━━━━━ Recorded data

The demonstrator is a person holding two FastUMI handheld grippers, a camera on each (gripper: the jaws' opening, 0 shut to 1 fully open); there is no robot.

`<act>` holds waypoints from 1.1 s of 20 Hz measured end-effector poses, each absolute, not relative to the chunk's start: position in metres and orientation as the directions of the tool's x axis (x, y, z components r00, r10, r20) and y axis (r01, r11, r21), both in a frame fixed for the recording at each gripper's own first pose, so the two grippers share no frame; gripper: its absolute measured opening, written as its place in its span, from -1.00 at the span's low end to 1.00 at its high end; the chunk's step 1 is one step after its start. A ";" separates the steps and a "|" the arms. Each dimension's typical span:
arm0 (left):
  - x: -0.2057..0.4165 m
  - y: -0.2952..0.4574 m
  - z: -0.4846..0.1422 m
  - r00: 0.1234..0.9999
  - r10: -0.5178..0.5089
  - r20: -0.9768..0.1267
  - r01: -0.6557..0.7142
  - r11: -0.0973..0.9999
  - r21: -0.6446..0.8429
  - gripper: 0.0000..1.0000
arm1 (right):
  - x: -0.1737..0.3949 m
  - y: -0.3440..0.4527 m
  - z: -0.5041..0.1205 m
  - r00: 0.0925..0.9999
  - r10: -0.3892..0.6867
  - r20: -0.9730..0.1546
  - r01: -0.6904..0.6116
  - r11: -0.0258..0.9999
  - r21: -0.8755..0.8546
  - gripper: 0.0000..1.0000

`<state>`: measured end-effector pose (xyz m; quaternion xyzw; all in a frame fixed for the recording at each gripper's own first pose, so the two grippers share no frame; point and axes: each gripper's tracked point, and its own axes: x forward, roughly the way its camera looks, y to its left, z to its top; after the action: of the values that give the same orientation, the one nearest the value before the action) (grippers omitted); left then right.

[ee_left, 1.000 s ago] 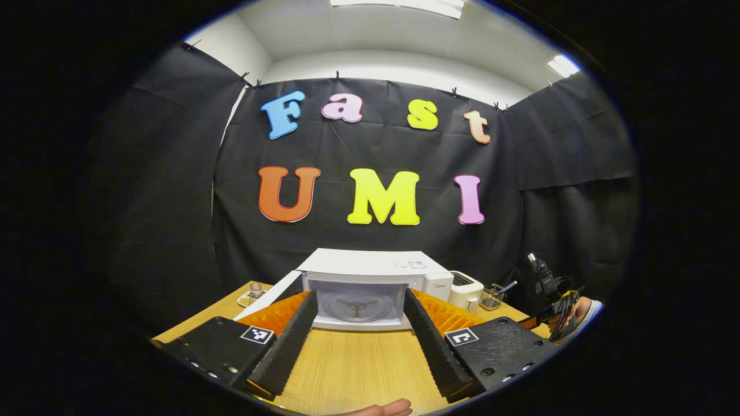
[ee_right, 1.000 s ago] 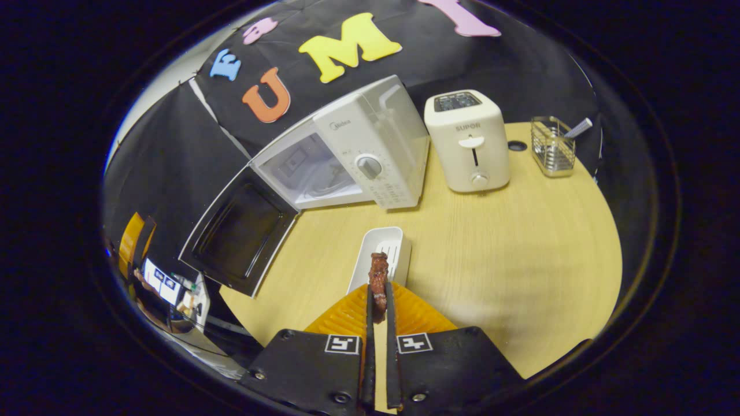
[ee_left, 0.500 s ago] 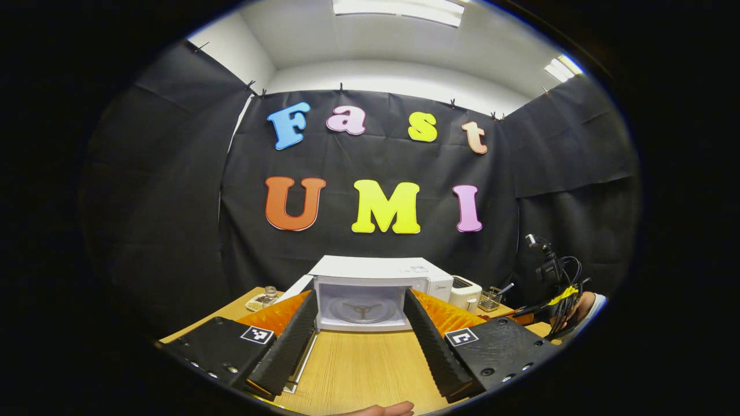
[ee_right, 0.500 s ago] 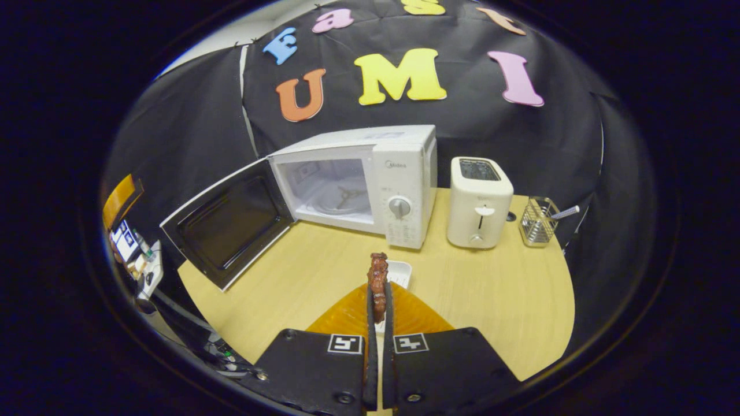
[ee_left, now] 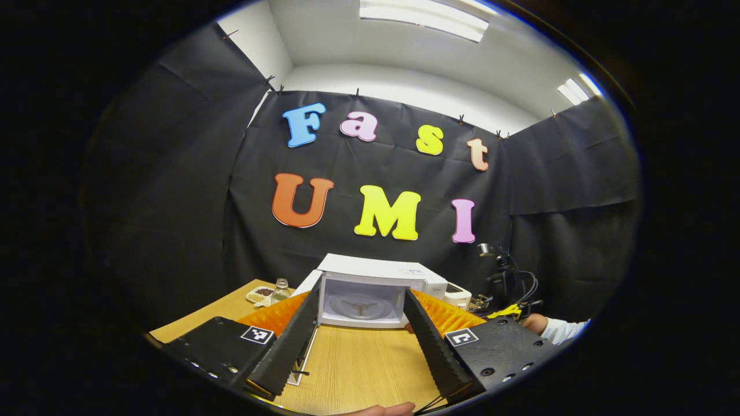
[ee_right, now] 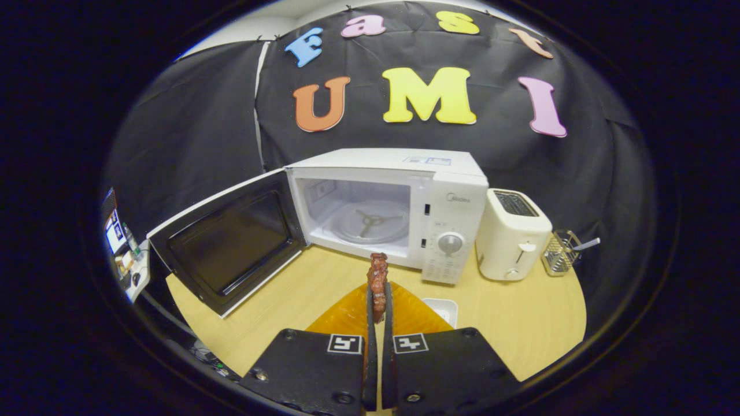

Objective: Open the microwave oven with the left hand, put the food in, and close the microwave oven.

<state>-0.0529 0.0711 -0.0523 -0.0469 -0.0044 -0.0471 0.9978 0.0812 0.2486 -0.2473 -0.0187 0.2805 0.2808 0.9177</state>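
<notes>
White and wide open, the one microwave oven [ee_left: 370, 292] is sitting straight ahead of your left gripper [ee_left: 361, 338] in the left gripper view, framed between its two spread fingers, which are holding nothing above the wooden table [ee_left: 358, 370]. In the right gripper view, your right gripper [ee_right: 377, 300] is pinching the single piece of reddish-brown food [ee_right: 378, 276] upright between its two closed fingers, just in front of the microwave's open cavity, with its door [ee_right: 228, 242] swinging out left, and one toaster [ee_right: 511, 234], one wire basket [ee_right: 558, 254] and one white tray [ee_right: 442, 309] are sitting nearby.

White microwave [ee_right: 399, 196] stands door [ee_right: 231, 240] wide open; reddish-brown food [ee_right: 378, 277] held upright.
</notes>
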 end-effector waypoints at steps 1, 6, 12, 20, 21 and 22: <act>-0.053 0.077 -0.053 0.996 -0.086 0.017 0.087 0.992 -0.094 0.84 | 0.083 0.260 -0.249 0.684 0.508 -0.524 -0.525 0.841 0.129 -0.87; -0.047 0.090 -0.055 0.997 -0.072 0.010 0.073 0.994 -0.076 0.84 | 0.108 0.316 -0.245 0.715 0.505 -0.482 -0.498 0.853 0.156 -0.87; -0.029 0.097 -0.056 0.998 -0.058 -0.013 0.058 0.998 -0.029 0.84 | 0.158 0.376 -0.242 0.780 0.491 -0.388 -0.398 0.868 0.298 -0.87; -0.011 0.103 -0.061 0.999 -0.009 -0.043 0.011 0.999 0.047 0.84 | 0.233 0.417 -0.281 0.858 0.380 -0.345 -0.149 0.828 0.540 -0.86; -0.010 0.103 -0.063 0.999 -0.006 -0.048 0.008 0.999 0.047 0.84 | 0.243 0.417 -0.286 0.875 0.339 -0.346 -0.095 0.820 0.564 -0.85; -0.009 0.104 -0.065 0.998 -0.001 -0.055 0.003 0.999 0.047 0.84 | 0.251 0.416 -0.293 0.887 0.298 -0.354 -0.038 0.810 0.585 -0.84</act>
<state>-0.0085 0.1044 -0.0652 0.0236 0.0274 -0.0010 0.9993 0.2508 0.4157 -0.2932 0.2945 0.2202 0.0907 0.9255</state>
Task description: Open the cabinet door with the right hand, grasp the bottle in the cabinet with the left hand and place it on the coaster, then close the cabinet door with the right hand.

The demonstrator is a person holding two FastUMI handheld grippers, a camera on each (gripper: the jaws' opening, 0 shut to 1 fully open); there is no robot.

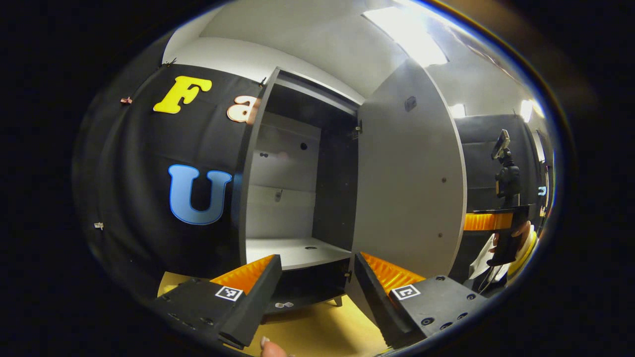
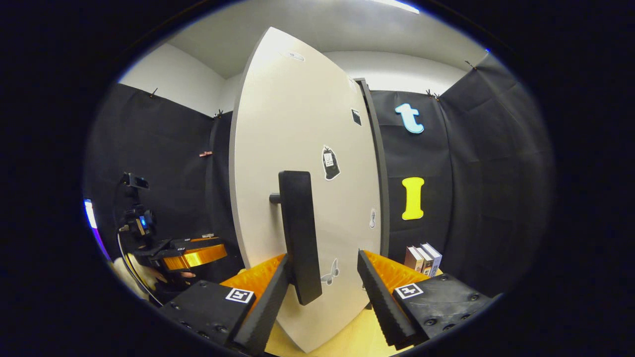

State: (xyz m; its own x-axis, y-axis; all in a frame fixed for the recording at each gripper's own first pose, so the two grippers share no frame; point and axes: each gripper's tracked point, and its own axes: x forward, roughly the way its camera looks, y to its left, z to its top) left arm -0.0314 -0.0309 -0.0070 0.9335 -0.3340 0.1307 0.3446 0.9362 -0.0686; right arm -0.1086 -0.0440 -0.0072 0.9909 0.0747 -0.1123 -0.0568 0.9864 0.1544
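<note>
Cabinet door [image 1: 409,173] stands swung wide, its inner face turned toward your left gripper [image 1: 317,292], whose fingers are spread apart with nothing between them, aimed at the open compartment. The shelf [image 1: 297,250] inside looks bare — you cannot find the bottle on it from here, nor the coaster; either may sit lower or off to one side, so do not reach blind.

In the right gripper view, your right gripper [image 2: 322,292] hangs just in front of the door's outer face [image 2: 302,148], fingers parted on either side of the tall black handle [image 2: 297,233]. The handle sits close to the left finger, and whether that finger touches it cannot be told; the other finger stands clear of it, so nothing is clamped. A short row of books [image 2: 422,258] stands on the table to the right of the cabinet.

By the look of things, the opening step is done or all but done, and the bottle step is next. That calls for you to tip the left gripper down or move in until the bottle shows, then line the open fingers either side of it. Keep the right gripper steady by the handle — the door may drift back into the left gripper's path.
</note>
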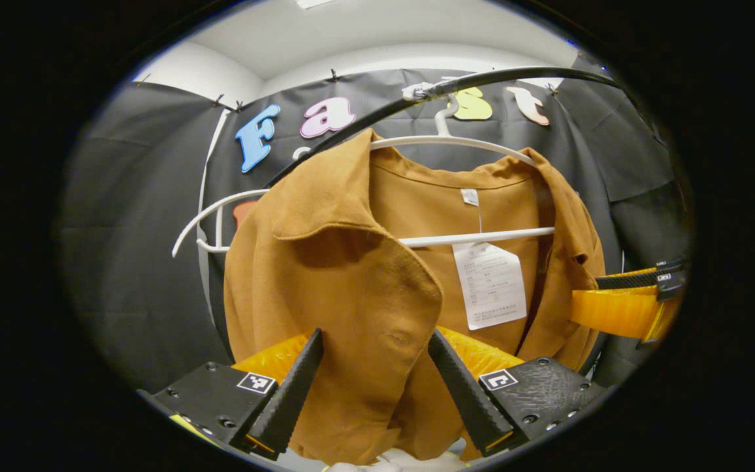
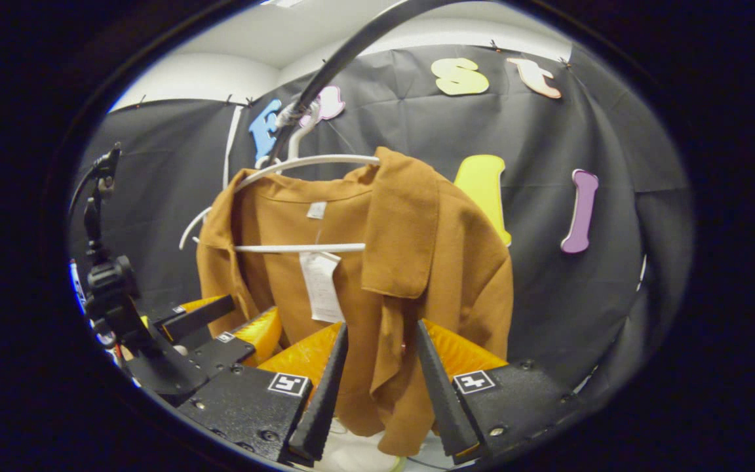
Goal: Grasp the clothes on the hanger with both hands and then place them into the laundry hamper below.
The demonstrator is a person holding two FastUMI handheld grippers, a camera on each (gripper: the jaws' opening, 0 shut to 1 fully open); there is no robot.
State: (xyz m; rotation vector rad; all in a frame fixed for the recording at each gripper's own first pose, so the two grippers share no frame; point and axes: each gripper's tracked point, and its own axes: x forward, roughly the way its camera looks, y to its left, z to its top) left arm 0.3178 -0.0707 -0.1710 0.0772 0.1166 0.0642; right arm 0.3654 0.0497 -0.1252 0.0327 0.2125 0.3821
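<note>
brown shirt [image 1: 351, 275] hangs on the white hanger [image 1: 469, 141] under the black rail [image 1: 515, 75], nothing taken off yet. left gripper [image 1: 374, 387] fingers spread wide either side of one front panel, not clamped. right gripper [image 2: 381, 387] same at the other panel, fingers apart. grasp not made; pull-off and drop into hamper all left to do.

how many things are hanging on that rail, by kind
brown jacket: 1
white hangers: 2, one carrying the jacket, one bare behind it
paper tag on the jacket: 1
total: 4
</note>
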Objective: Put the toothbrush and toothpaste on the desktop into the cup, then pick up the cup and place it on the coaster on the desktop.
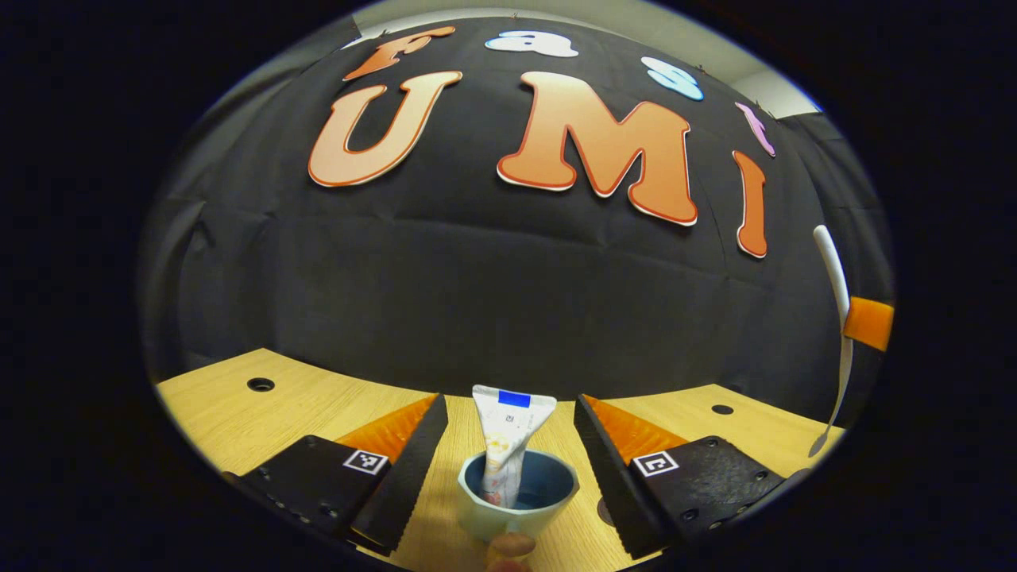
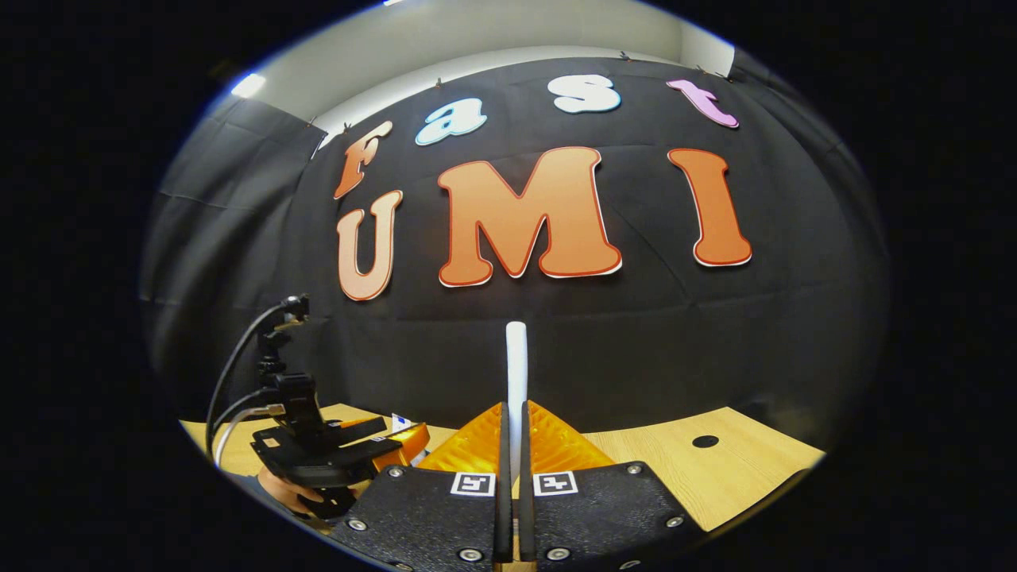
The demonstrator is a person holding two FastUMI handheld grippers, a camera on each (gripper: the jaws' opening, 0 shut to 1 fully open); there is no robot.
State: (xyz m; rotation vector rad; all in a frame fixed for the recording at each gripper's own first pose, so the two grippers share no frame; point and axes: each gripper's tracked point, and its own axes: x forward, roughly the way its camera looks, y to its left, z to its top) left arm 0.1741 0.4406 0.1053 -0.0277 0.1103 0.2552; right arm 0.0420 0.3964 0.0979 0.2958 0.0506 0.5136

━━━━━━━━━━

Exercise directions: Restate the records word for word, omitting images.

Answer box:
The demonstrator is a person holding two FastUMI handheld grippers, a camera on each (gripper: the jaws' opening, 0 shut to 1 fully open); there is no robot.

`<act>` holds waypoints from 1.1 s of 20 Hz measured end-effector poses, each absolute, not relative to the chunk's start: position in metres and orientation as the directions of the tool's x axis (x, y, z components r00, r10, r20) and y axis (r01, r11, r21), both in a frame fixed for the recording at each gripper's own first pose, so the two grippers share no frame; gripper: its absolute measured opening, written as its place in its span, from -1.00 at the span's low end to 1.00 at its high end; the chunk's step 1 is one step after its start. A ";" separates the steps and a "|" the arms. Each dimension's typical span:
arm0 (left):
  - x: -0.2057..0.4165 m
  - y: -0.2952..0.4574 m
  - z: -0.4846..0.1422 m
  - r00: 0.1234..0.9999
  - r10: -0.5178..0.5089
  - r20: -0.9768..0.1267
  - r01: -0.6557..0.7142
  - r11: -0.0973..0.9999
  - r21: -0.6446..0.8429
  - gripper: 0.0000..1.0000
arm1 (right):
  - x: -0.1737..0.3949 m
  - y: -0.3440..0.4527 m
  - z: -0.5041..0.1205 m
  - r00: 0.0925..0.9999
  - r10: -0.3892..0.6867
  - r20: -0.9730..0.1546
  - r01: -0.6904..0.6116
  - r11: -0.0258..0.9999
  - r21: -0.8755..0.8546
  - gripper: 0.0000..1.0000

`<state>`: measured end-effector pose (xyz m; quaternion xyzw; all in a frame fixed for the recording at each gripper's own first pose, so the two grippers share no frame; point and axes: each gripper's tracked point, and its own axes: x forward, roughly the way its camera looks, y to its left, z to its top; after the action: of the values that give the same orientation, the one nearest the value before the action) (grippers omitted); left then right.

[ee_left, 1.000 s ago] 
[ee_right, 1.000 s ago] 
[ee_left, 0.500 s ago] 
[ee_right, 0.500 s ago] 
[ee_left, now] 
[ee_right, now] 

Objective: Open the microwave oven with the left hand, put the food in, and close the microwave oven.

<state>-0.0529 0.0711 -0.0523 -0.0469 -0.0044 -0.0471 0.9978 0.0812 0.2486 -0.2473 -0.0187 0.2805 0.2808 0.9177</state>
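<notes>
White and wide open, the one microwave oven [ee_left: 370, 292] is sitting straight ahead of your left gripper [ee_left: 361, 338] in the left gripper view, framed between its two spread fingers, which are holding nothing above the wooden table [ee_left: 358, 370]. In the right gripper view, your right gripper [ee_right: 377, 300] is pinching the single piece of reddish-brown food [ee_right: 378, 276] upright between its two closed fingers, just in front of the microwave's open cavity, with its door [ee_right: 228, 242] swinging out left, and one toaster [ee_right: 511, 234], one wire basket [ee_right: 558, 254] and one white tray [ee_right: 442, 309] are sitting nearby.

White microwave [ee_right: 399, 196] stands door [ee_right: 231, 240] wide open; reddish-brown food [ee_right: 378, 277] held upright.
</notes>
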 end-effector waypoints at steps 1, 6, 12, 20, 21 and 22: <act>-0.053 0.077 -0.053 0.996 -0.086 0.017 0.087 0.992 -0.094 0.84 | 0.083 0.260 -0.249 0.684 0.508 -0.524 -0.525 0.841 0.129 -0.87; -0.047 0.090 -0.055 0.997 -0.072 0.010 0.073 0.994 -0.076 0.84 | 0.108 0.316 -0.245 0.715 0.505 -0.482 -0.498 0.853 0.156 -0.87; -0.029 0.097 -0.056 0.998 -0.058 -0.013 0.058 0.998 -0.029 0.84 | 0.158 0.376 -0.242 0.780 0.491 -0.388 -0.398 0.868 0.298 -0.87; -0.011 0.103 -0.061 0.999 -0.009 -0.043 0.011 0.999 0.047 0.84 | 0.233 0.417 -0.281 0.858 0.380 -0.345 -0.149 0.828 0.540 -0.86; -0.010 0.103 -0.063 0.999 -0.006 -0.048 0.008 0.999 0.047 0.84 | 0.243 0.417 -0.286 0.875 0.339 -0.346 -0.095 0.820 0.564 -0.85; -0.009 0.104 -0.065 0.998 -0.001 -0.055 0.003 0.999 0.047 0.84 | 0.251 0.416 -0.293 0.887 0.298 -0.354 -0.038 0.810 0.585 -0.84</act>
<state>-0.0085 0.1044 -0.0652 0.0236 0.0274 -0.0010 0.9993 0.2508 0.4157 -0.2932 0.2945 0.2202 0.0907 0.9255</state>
Task description: Open the cabinet door with the right hand, grasp the bottle in the cabinet with the left hand and place it on the coaster, then close the cabinet door with the right hand.

The demonstrator is a person holding two FastUMI handheld grippers, a camera on each (gripper: the jaws' opening, 0 shut to 1 fully open); there is no robot.


State: (xyz m; its own x-axis, y-axis; all in a frame fixed for the recording at each gripper's own first pose, so the two grippers share no frame; point and axes: each gripper's tracked point, and its own axes: x forward, roughly the way its camera looks, y to its left, z to its top) left arm -0.0314 -0.0309 -0.0070 0.9335 -0.3340 0.1307 0.3446 0.9362 -0.0686; right arm -0.1086 -0.0440 -0.0072 0.9909 0.0747 -0.1123 -0.0568 0.9864 0.1544
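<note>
Cabinet door [image 1: 409,173] stands swung wide, its inner face turned toward your left gripper [image 1: 317,292], whose fingers are spread apart with nothing between them, aimed at the open compartment. The shelf [image 1: 297,250] inside looks bare — you cannot find the bottle on it from here, nor the coaster; either may sit lower or off to one side, so do not reach blind.

In the right gripper view, your right gripper [image 2: 322,292] hangs just in front of the door's outer face [image 2: 302,148], fingers parted on either side of the tall black handle [image 2: 297,233]. The handle sits close to the left finger, and whether that finger touches it cannot be told; the other finger stands clear of it, so nothing is clamped. A short row of books [image 2: 422,258] stands on the table to the right of the cabinet.

By the look of things, the opening step is done or all but done, and the bottle step is next. That calls for you to tip the left gripper down or move in until the bottle shows, then line the open fingers either side of it. Keep the right gripper steady by the handle — the door may drift back into the left gripper's path.
</note>
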Goal: Grasp the clothes on the hanger with both hands and then place them into the laundry hamper below.
The demonstrator is a person holding two FastUMI handheld grippers, a camera on each (gripper: the jaws' opening, 0 shut to 1 fully open); there is no robot.
State: (xyz m; rotation vector rad; all in a frame fixed for the recording at each gripper's own first pose, so the two grippers share no frame; point and axes: each gripper's tracked point, and its own axes: x forward, roughly the way its camera looks, y to its left, z to its top) left arm 0.3178 -0.0707 -0.1710 0.0772 0.1166 0.0642; right arm 0.3654 0.0497 -0.1252 0.0327 0.2125 0.3821
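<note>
brown shirt [image 1: 351, 275] hangs on the white hanger [image 1: 469, 141] under the black rail [image 1: 515, 75], nothing taken off yet. left gripper [image 1: 374, 387] fingers spread wide either side of one front panel, not clamped. right gripper [image 2: 381, 387] same at the other panel, fingers apart. grasp not made; pull-off and drop into hamper all left to do.

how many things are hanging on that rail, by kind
brown jacket: 1
white hangers: 2, one carrying the jacket, one bare behind it
paper tag on the jacket: 1
total: 4
</note>
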Objective: Put the toothbrush and toothpaste on the desktop into the cup, then pick up the cup and place it on the coaster on the desktop.
The demonstrator is a person holding two FastUMI handheld grippers, a camera on each (gripper: the jaws' opening, 0 shut to 1 fully open); there is no robot.
State: (xyz m; rotation vector rad; all in a frame fixed for the recording at each gripper's own first pose, so the two grippers share no frame; point and axes: each gripper's tracked point, and its own axes: x forward, roughly the way its camera looks, y to its left, z to its top) left arm 0.1741 0.4406 0.1053 -0.0277 0.1103 0.2552; right arm 0.0420 0.3964 0.0979 0.2958 0.0506 0.5136

That completes the answer, and no more is expected.